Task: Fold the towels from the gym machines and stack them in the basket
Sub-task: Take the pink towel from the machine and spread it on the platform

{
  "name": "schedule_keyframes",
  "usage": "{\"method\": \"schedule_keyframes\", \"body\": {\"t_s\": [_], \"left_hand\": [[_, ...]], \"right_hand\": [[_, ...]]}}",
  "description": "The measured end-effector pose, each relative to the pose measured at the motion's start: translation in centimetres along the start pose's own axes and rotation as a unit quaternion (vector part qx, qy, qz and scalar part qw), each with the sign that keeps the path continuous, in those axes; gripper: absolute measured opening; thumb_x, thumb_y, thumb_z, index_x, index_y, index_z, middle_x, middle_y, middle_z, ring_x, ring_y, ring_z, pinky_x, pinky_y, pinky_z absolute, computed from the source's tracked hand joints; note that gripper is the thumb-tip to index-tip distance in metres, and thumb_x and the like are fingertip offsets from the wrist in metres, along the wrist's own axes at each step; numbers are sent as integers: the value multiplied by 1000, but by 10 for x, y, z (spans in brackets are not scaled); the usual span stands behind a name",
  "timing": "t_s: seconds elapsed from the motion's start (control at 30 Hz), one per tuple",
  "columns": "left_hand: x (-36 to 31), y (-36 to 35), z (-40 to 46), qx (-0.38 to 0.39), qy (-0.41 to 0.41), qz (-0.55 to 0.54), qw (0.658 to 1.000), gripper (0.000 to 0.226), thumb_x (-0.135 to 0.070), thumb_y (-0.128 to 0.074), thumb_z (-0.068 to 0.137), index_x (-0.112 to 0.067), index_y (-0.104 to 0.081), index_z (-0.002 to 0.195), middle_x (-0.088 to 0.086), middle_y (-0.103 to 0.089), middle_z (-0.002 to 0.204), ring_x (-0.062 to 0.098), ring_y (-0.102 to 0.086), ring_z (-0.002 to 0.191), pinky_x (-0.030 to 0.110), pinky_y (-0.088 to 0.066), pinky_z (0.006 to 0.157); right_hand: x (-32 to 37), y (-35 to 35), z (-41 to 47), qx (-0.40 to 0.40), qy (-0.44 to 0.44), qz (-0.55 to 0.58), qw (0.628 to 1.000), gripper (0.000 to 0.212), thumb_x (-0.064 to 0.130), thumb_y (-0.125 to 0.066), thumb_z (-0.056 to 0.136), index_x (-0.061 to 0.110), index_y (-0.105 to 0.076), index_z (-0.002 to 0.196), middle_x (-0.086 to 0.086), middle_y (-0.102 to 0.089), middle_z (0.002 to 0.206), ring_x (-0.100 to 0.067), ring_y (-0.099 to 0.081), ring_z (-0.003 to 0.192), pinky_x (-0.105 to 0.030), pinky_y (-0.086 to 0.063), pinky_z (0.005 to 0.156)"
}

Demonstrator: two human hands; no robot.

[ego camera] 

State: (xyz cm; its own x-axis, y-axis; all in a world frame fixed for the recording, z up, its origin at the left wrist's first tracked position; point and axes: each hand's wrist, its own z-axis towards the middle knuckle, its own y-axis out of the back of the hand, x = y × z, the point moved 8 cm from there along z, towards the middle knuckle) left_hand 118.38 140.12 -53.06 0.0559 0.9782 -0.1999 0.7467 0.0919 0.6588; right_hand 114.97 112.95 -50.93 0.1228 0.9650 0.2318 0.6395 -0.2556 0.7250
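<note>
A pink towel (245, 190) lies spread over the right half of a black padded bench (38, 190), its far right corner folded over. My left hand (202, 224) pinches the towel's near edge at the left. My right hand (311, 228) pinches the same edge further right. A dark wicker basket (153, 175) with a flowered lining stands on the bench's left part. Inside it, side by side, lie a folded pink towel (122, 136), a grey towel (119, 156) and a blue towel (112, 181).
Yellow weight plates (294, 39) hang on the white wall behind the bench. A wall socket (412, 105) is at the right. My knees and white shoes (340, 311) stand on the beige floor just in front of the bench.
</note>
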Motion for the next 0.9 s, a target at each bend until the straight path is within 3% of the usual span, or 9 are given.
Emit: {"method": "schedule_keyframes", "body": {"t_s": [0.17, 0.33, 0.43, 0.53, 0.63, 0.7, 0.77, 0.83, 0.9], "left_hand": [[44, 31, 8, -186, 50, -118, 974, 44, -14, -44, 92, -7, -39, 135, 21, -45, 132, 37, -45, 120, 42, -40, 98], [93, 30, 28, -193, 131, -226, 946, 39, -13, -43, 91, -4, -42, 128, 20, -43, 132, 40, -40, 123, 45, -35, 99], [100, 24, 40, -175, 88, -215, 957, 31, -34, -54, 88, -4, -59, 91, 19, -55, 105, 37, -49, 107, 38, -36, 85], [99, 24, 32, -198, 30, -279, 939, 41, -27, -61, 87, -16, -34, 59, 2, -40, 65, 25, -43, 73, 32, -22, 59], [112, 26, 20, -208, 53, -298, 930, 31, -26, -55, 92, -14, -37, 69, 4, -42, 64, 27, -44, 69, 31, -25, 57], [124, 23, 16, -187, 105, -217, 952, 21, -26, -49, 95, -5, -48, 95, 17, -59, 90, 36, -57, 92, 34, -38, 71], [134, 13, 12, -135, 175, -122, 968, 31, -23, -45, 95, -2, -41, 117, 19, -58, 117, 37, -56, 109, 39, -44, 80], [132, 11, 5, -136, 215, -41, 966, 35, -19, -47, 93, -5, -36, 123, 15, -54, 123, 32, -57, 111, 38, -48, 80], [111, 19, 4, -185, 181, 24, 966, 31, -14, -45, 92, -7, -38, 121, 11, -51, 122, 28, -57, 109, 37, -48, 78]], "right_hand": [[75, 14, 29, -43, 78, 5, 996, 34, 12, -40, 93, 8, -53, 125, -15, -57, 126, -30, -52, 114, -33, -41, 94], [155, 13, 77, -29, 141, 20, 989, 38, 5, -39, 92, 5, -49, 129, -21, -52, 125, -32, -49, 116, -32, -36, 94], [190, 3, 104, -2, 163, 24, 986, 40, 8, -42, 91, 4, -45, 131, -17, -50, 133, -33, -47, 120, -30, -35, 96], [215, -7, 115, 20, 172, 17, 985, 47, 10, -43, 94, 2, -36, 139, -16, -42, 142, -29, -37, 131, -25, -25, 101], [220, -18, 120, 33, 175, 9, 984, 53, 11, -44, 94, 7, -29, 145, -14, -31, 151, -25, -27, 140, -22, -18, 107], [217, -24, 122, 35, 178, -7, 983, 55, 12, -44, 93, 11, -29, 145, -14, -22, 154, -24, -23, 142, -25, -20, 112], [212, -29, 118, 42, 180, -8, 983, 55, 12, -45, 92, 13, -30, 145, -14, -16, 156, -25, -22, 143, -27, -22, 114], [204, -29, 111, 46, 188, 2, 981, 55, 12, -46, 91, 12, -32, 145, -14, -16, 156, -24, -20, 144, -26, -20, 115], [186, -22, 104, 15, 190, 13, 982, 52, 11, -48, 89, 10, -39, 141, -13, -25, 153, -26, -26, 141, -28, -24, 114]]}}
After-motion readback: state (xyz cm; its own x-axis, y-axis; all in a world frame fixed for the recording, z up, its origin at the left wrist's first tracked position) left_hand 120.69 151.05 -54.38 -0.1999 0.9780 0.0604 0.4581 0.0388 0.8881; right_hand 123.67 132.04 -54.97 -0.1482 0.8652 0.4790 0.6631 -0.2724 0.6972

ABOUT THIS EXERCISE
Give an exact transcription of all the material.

YOUR RESPONSE
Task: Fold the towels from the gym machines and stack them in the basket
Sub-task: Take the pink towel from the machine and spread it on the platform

{
  "name": "schedule_keyframes",
  "usage": "{\"method\": \"schedule_keyframes\", \"body\": {\"t_s\": [_], \"left_hand\": [[_, ...]], \"right_hand\": [[_, ...]]}}",
  "description": "The measured end-effector pose, each relative to the pose measured at the motion's start: translation in centimetres along the start pose's own axes and rotation as a unit quaternion (vector part qx, qy, qz and scalar part qw), each with the sign that keeps the path continuous, in those axes; gripper: absolute measured opening; thumb_x, thumb_y, thumb_z, index_x, index_y, index_z, middle_x, middle_y, middle_z, ring_x, ring_y, ring_z, pinky_x, pinky_y, pinky_z absolute, computed from the source's tracked hand joints; note that gripper is the thumb-tip to index-tip distance in metres, and thumb_x and the like are fingertip offsets from the wrist in metres, along the wrist's own axes at each step; numbers are sent as integers: the value multiplied by 1000, but by 10 for x, y, z (spans in brackets are not scaled); the usual span stands behind a name",
  "timing": "t_s: seconds elapsed from the motion's start (control at 30 Hz), one per tuple",
  "columns": "left_hand: x (-36 to 31), y (-36 to 35), z (-40 to 46), qx (-0.38 to 0.39), qy (-0.41 to 0.41), qz (-0.55 to 0.54), qw (0.658 to 1.000), gripper (0.000 to 0.226), thumb_x (-0.135 to 0.070), thumb_y (-0.128 to 0.074), thumb_z (-0.068 to 0.137), index_x (-0.112 to 0.067), index_y (-0.104 to 0.081), index_z (-0.002 to 0.195), middle_x (-0.088 to 0.086), middle_y (-0.103 to 0.089), middle_z (-0.002 to 0.204), ring_x (-0.062 to 0.098), ring_y (-0.102 to 0.086), ring_z (-0.002 to 0.191), pinky_x (-0.030 to 0.110), pinky_y (-0.088 to 0.066), pinky_z (0.006 to 0.157); right_hand: x (-32 to 37), y (-35 to 35), z (-41 to 47), qx (-0.40 to 0.40), qy (-0.44 to 0.44), qz (-0.55 to 0.58), qw (0.628 to 1.000), gripper (0.000 to 0.212), thumb_x (-0.064 to 0.130), thumb_y (-0.125 to 0.066), thumb_z (-0.056 to 0.136), index_x (-0.061 to 0.110), index_y (-0.105 to 0.076), index_z (-0.002 to 0.196), middle_x (-0.086 to 0.086), middle_y (-0.102 to 0.089), middle_z (0.002 to 0.206), ring_x (-0.100 to 0.067), ring_y (-0.099 to 0.081), ring_z (-0.003 to 0.192), pinky_x (-0.105 to 0.030), pinky_y (-0.086 to 0.063), pinky_z (0.005 to 0.156)"
}

Demonstrator: two human hands; no robot.

[ego camera] 

State: (xyz cm; its own x-axis, y-axis; all in a world frame fixed for the recording, z up, its origin at the left wrist's first tracked position; point and axes: each hand's wrist, its own z-axis towards the middle knuckle, its own y-axis out of the back of the hand, x = y × z, the point moved 8 cm from there along z, towards the middle knuckle) left_hand 118.38 140.12 -53.06 0.0559 0.9782 -0.1999 0.7467 0.0919 0.6588; right_hand 114.97 112.95 -50.93 0.1228 0.9650 0.2318 0.6395 -0.2556 0.7250
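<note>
A pink towel (245, 190) lies spread over the right half of a black padded bench (38, 190), its far right corner folded over. My left hand (202, 224) pinches the towel's near edge at the left. My right hand (311, 228) pinches the same edge further right. A dark wicker basket (153, 175) with a flowered lining stands on the bench's left part. Inside it, side by side, lie a folded pink towel (122, 136), a grey towel (119, 156) and a blue towel (112, 181).
Yellow weight plates (294, 39) hang on the white wall behind the bench. A wall socket (412, 105) is at the right. My knees and white shoes (340, 311) stand on the beige floor just in front of the bench.
</note>
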Motion for the next 0.9 s, a target at each bend until the straight path is within 3% of the usual span, or 9 are given.
Emit: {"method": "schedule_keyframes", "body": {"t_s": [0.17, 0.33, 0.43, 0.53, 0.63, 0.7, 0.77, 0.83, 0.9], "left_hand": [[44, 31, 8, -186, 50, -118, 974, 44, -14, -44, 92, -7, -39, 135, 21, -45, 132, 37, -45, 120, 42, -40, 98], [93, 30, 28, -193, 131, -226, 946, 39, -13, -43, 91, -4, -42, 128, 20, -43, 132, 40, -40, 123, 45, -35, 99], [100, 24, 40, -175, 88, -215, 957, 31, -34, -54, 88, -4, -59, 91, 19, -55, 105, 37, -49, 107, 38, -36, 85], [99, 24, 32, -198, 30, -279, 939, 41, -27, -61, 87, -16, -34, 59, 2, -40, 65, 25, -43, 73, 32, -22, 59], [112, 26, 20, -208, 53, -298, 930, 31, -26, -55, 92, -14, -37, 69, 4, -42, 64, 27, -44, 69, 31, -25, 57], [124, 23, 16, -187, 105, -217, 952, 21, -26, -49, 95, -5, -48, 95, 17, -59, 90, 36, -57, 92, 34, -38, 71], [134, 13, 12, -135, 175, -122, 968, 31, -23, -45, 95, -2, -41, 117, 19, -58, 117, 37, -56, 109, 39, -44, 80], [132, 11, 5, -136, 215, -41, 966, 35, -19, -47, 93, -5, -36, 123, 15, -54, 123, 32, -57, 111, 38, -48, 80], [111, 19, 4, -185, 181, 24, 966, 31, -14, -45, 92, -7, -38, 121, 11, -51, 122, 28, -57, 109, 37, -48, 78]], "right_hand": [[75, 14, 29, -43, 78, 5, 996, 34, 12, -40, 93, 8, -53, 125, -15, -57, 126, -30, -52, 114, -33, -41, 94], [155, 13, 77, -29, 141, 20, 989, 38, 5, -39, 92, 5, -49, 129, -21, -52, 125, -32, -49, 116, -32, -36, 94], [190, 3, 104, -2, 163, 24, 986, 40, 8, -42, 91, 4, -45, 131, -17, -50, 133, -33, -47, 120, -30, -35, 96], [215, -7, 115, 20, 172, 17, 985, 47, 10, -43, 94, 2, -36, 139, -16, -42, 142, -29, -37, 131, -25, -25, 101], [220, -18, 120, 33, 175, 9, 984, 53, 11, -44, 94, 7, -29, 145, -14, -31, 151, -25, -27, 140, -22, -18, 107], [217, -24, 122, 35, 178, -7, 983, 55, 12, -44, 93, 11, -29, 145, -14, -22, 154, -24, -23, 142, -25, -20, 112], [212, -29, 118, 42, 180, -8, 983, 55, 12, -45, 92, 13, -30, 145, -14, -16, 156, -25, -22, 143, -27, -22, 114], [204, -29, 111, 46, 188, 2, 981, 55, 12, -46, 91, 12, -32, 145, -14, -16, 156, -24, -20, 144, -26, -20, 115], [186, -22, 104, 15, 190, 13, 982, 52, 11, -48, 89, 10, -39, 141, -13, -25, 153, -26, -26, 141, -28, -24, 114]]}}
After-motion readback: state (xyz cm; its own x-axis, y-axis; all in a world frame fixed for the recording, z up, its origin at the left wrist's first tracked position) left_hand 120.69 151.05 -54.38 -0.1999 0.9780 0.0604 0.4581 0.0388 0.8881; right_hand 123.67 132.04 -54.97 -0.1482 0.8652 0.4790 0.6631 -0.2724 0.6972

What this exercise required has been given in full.